## WHAT YOU ARE ASKED TO DO
Retype exactly the lines of the listing below from the one with "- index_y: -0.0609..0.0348" through the last, both included, and leave every picture out.

## COLLECTED DATA
################

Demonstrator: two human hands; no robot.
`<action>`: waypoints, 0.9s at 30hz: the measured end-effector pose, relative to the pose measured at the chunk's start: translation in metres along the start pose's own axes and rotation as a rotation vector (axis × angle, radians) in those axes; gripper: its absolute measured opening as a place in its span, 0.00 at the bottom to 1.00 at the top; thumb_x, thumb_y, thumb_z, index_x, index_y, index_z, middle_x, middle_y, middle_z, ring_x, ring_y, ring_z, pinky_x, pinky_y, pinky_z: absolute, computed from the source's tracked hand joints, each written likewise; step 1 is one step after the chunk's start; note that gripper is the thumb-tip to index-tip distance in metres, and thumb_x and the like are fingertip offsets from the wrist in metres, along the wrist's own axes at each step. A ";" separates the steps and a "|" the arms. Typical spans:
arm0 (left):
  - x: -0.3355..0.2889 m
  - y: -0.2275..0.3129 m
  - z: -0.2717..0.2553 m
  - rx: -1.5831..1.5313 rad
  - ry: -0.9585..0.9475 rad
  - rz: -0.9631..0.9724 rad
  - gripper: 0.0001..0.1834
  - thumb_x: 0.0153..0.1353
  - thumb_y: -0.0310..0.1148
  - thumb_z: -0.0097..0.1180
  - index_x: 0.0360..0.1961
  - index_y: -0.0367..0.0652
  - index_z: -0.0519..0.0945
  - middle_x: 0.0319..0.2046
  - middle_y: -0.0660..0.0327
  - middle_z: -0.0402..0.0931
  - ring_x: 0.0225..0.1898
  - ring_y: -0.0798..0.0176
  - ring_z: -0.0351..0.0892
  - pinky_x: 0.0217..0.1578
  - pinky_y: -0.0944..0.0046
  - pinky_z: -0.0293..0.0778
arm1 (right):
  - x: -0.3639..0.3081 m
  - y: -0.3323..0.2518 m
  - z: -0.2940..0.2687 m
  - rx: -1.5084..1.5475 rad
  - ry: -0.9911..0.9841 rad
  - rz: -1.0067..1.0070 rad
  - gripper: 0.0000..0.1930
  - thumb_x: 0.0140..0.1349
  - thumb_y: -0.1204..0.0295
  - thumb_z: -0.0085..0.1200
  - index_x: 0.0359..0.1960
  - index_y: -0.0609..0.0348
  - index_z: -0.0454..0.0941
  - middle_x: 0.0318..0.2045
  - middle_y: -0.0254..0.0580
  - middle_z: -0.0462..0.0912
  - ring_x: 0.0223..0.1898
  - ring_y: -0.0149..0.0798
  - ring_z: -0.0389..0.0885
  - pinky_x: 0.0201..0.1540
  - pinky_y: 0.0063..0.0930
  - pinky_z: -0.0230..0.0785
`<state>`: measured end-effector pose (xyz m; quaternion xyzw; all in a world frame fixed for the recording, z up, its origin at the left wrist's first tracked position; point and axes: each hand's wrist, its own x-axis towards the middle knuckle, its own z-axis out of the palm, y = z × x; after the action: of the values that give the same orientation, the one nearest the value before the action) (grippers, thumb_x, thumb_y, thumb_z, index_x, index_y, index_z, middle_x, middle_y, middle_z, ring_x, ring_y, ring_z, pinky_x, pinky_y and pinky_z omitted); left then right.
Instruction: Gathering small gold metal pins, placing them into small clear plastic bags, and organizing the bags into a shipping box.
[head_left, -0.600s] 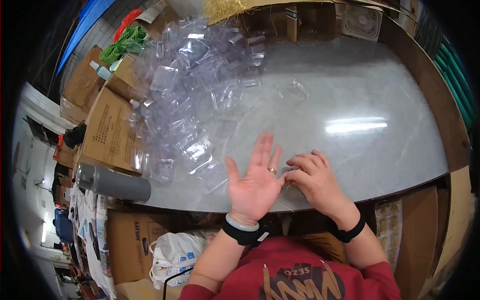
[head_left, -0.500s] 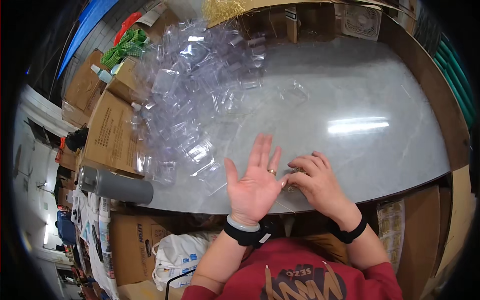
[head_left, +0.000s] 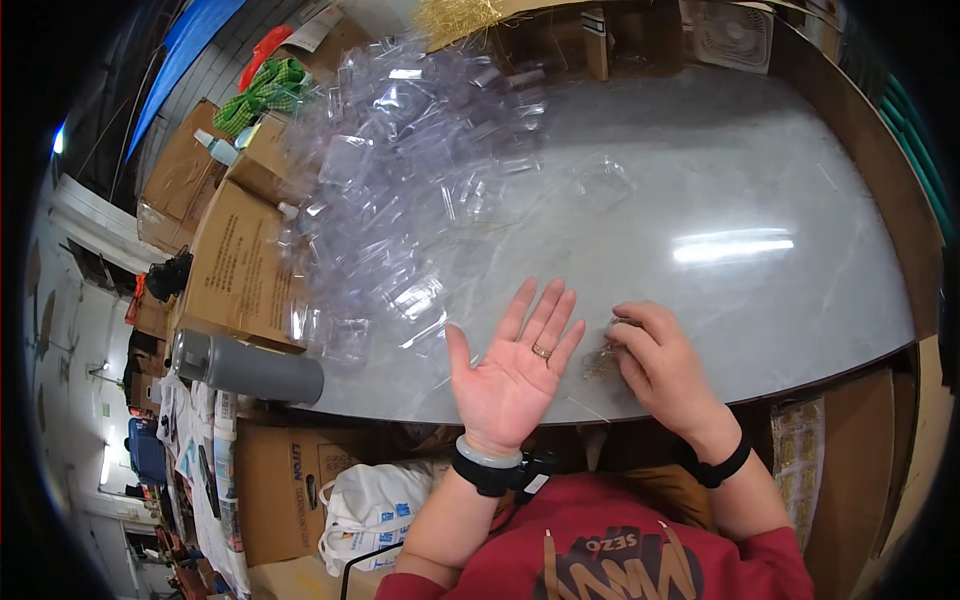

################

## TASK RESULT
  - index_y: -0.0609..0.0348
  - index_z: -0.0454..0.0941
  - middle_x: 0.0318..0.2045
  - middle_y: -0.0254..0.0580
  - middle_z: -0.0462..0.0912
  - ring_x: 0.0223..0.1898
  - ring_y: -0.0149..0.0798
  - ring_z: -0.0389..0.0885
  - pinky_x: 0.0201..0.1540
  - pinky_y: 0.0063..0.0930
  - pinky_z: -0.0230..0.0785
`<state>`: measured end-effector pose (xyz m; quaternion xyzw; all in a world frame fixed for the recording, z up, its origin at the left wrist's first tracked position; point and axes: each hand's wrist, its own x-axis towards the middle knuckle, its own z-axis out of the palm, y = z × x; after the action: of the values that give the same orientation, the one nearest the value before the action) (grippers, thumb_x, thumb_y, thumb_z, index_x, index_y, index_z, middle_x, middle_y, middle_z, ring_x, ring_y, ring_z, pinky_x, pinky_y and pinky_z omitted); left then right.
Instruction: Gathering small gold metal pins, placing them into small clear plastic bags, and organizing the bags into a shipping box.
[head_left, -0.600s] 
[head_left, -0.500s] 
[head_left, +0.000s] 

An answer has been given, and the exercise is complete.